Figure 3: miR-106a-3p, miR-548c-5p, miR-4289 and miR-518f-5p are upregulated in prostate cells showing changes to CD9 3’UTR activity. GeneSpring software was used to analyse miRNA expression patterns, with miR-106a-3p, miR-548c-5p, miR-4289 and miR-518f-5p showing increased levels in prostate cell lines that have changes to CD9 3’UTR activity, and are predicted to bind to the CD9 3’UTR. All results are shown as normalized intensity values (arbitrary units); yes represents having displayed changes to CD9 3’UTR activity compared to controls and no represents no change compared to controls. CD9/miR sequence alignments from microrna.org are shown below each miR box plot.

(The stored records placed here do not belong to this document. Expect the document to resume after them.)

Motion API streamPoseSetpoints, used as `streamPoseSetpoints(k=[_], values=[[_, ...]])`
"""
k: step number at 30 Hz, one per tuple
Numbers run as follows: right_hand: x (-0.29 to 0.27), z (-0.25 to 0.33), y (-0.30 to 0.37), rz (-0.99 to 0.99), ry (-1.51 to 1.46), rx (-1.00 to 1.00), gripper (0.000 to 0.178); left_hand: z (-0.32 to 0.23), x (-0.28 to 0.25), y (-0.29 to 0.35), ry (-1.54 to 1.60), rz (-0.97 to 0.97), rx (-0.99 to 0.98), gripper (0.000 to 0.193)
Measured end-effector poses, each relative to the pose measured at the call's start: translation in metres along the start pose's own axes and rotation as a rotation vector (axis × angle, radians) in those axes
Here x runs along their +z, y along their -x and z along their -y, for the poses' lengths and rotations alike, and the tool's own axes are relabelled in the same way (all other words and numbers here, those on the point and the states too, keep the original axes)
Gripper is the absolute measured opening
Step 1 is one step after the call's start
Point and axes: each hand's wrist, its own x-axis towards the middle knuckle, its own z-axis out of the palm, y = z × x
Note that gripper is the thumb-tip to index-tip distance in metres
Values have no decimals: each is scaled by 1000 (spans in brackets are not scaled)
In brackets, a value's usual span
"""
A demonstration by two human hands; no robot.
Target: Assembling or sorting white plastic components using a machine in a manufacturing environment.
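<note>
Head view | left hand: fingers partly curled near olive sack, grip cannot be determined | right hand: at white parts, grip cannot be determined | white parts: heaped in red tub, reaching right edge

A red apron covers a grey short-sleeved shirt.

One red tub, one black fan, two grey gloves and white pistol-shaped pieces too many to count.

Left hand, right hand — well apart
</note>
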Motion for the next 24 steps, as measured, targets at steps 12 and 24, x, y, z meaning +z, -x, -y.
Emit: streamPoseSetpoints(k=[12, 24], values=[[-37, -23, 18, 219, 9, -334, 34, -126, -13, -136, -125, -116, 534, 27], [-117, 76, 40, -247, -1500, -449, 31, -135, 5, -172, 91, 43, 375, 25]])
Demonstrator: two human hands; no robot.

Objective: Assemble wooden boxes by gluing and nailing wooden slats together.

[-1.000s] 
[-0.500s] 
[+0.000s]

Figure 4: miRNAs predicted to regulate CD9 bind to the CD9 3’UTR in vitro. (A) Transfection of miR-106a-3p and miR-548c-5p mimics led to no change in CD9 3’UTR activity, however miR-4289 and miR-518f-5p resulted in a significant decrease in CD9 3’UTR activity; n = 3, results expressed in arbitrary units; p < 0.0001****. Results are shown as luminescence intensity normalized to firefly luminescence (transfection control) and expressed as a fold change relative to a miRNA negative control (NTC). (B) miR-518f-5p shows differential expression in prostate cell lines as assessed by miRNA microarrays. Results are shown as normalized intensity values, n = 1. (C and D). Linear regression analysis of miR-518f-5p levels and CD9 total protein (C) and CD9 cell surface levels (D). A significant inverse correlation was found between miR-518f-5p and CD9 total protein levels, however a trend towards a negative correlation was only observed for miR-518f-5p and CD9 cell surface protein levels.

miRNAs identified as having the potential to regulate CD9 at the 3’UTR (miR-106a-3p, miR-548c-5p, miR-4289 and miR-518f-5p) were co-transfected with the CD9 3’UTR luciferase construct in HEK293FT cells, to determine if they modified luminescence intensity. miR-106a-3p and miR-548c-5p had no significant effect on the CD9 3’UTR, whilst miR-4289 and miR-518f-5p significantly decreased luciferase activity resulting from the CD9 3’UTR constructs by 25% and 40% respectively, compared to non-targeting control (NTC) miRNA mimics (Figure 4A).

miR-518f-5p decreases CD9 protein levels in prostate cell lines

As miR-518f-5p and miR-4289 showed the greatest capacity to regulate the CD9 3’UTR, their ability to alter CD9 levels in prostate cancer cells and the resultant change in cell function was investigated. Transfection of miR-4289 mimic, had no significant effect on CD9 total protein levels in RWPE1 cells at 72h (106%, p = 0.6018), or DU145 prostate cancer cells at 72h (75.8%, p = 0.1102) and so was not assessed further (Figure 5). Whereas transfection of miR-518f-5p mimic into RWPE1 and DU145 prostate cell lines resulted in a significant decrease in CD9 total protein levels in RWPE1 cells at 72h (61.7%, p = 0.0004) and in DU145 cells at 72h (51.95%, p = 0.002) compared to cells transfected with NTC (Figure 5). Assessing CD9 cell surface expression after transfection of the miR-518f-5p mimic showed a 62.3% decrease in RWPE1 cells (p = 0.0001) and a 12.1% decrease in DU145 cells (p = 0.0196) compared to NTC at 72h (data not shown).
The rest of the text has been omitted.